— -- The deadly attack today on a satirical French newspaper that claimed the lives of at least 12 people in Paris appeared to be a well-planned and deliberately-executed assault by trained militants, according to counter-terrorism experts.
“They carried out the operation in a very calm, controlled way,” said Richard Clarke, former White House counter-terrorism advisor and current ABC News consultant. “They appear to have fire discipline, not spraying bullets everywhere. They were people who did not look like they were wild, on some kind of spree, but who were accomplishing a military operation.”
Another expert, a former Army special operations counter-terrorism official, agreed and said it appeared the masked, AK-47-weilding attackers likely had conducted extensive reconnaissance on their target in order to have struck so effectively and manage to escape, all without appearing to panic.
“I don’t think you can act like the way I’m seeing them act... and be on your first rodeo,” he said.
In addition to the military-style kit and weapons the attackers use, the former operator said that in a video that shows the apparent death of a policeman, one of the gunman is seen picking up what appears to be a shoe near the getaway car – something that an amateur would likely forget in the heat of the moment.
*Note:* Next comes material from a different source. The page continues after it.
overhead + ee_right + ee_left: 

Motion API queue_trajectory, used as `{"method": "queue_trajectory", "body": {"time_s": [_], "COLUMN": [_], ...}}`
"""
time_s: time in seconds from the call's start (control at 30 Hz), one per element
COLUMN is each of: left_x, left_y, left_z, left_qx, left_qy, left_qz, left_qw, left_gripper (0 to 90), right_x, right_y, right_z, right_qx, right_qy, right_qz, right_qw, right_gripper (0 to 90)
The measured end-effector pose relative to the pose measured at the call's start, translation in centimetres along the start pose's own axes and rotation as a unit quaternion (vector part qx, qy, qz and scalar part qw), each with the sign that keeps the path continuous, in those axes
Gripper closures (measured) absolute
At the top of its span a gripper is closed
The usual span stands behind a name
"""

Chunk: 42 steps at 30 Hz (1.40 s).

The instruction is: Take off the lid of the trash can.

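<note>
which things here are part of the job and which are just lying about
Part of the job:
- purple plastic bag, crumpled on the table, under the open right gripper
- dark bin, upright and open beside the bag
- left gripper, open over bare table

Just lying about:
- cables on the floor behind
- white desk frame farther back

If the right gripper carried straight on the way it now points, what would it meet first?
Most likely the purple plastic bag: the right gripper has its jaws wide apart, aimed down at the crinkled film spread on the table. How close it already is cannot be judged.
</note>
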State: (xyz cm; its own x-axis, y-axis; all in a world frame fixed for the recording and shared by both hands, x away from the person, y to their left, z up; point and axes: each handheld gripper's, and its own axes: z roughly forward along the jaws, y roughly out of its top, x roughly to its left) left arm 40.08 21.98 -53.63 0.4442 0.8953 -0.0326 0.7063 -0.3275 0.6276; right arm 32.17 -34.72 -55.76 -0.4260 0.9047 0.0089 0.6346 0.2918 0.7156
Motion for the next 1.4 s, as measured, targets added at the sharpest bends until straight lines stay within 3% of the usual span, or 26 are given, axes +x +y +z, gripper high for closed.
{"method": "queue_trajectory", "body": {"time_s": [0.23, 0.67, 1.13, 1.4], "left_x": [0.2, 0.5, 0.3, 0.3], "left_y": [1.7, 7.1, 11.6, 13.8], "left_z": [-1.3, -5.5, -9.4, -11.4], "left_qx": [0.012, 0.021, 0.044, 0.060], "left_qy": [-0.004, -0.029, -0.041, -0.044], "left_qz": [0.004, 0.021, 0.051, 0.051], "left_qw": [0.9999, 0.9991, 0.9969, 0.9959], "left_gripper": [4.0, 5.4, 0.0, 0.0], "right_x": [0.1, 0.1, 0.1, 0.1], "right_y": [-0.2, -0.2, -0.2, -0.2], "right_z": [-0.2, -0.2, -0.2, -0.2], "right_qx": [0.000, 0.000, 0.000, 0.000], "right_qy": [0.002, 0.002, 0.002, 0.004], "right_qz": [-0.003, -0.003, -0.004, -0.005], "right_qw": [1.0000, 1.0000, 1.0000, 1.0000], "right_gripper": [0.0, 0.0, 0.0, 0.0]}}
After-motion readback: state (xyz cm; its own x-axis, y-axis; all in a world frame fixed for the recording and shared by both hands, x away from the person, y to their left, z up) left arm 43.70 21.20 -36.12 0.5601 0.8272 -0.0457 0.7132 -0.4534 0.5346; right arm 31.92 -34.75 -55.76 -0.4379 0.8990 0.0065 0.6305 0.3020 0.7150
“They make sure to kill the policeman. They’re well-equipped, with weapon slings. They are moving quickly and appear to be physically fit. This doesn’t equal a group of rogue, angry guys,” he said.
Steve Gomez, former head of the Counter-Terrorism Division for the FBI in Los Angeles, said that the attack appeared markedly different from recent “lone wolf” attacks, such as the deadly incident in Ottawa in October.
“Many lone wolves are looking to die. Those are suicide operations. This, Paris, isn’t a suicide mission,” said Gomez, an ABC News consultant. “They went in, shot up people and they’re out. They probably have an escape hatch and, if they’re connected to terrorists, who knows what kind of support system could be helping them out.
Still, the attack wasn't flawless, according to a witness who tweeted shortly after the incident that the attackers nearly shoot up the wrong office.
"Question: assassins were as calm as professionals, but hadn't located the offices of Charlie Hebdo. They took the wrong staircase first," Yve Cresson, who works for a neighboring media company where he said the attackers first appeared, said on Twitter.
No group has publicly taken responsibility for the attack, but the magazine, named Charlie Hebdo, has been target of Islamic extremists for years. In November 2011 the magazine was firebombed after it ran a cover featuring a cartoon of the Prophet Muhammad. No one was injured in that attack.
Islamic militants have long called for attacks on the satirical outlet. In October 2012 American al Qaeda member Adam Gadahn urged al Qaeda’s followers to attack, and the rival terror group ISIS said the same as recently as November 2014. France has seen hundreds of its citizens travel to Iraq or Syria to fight with Islamic groups there, including ISIS, the French Interior Ministry said in August.
Clarke said that if the attackers didn't have overseas combat experience, they were at least “trained and professional in a way that they were able to recon the target, attack and escape successfully.”
The three gunmen remain at large, as of this report.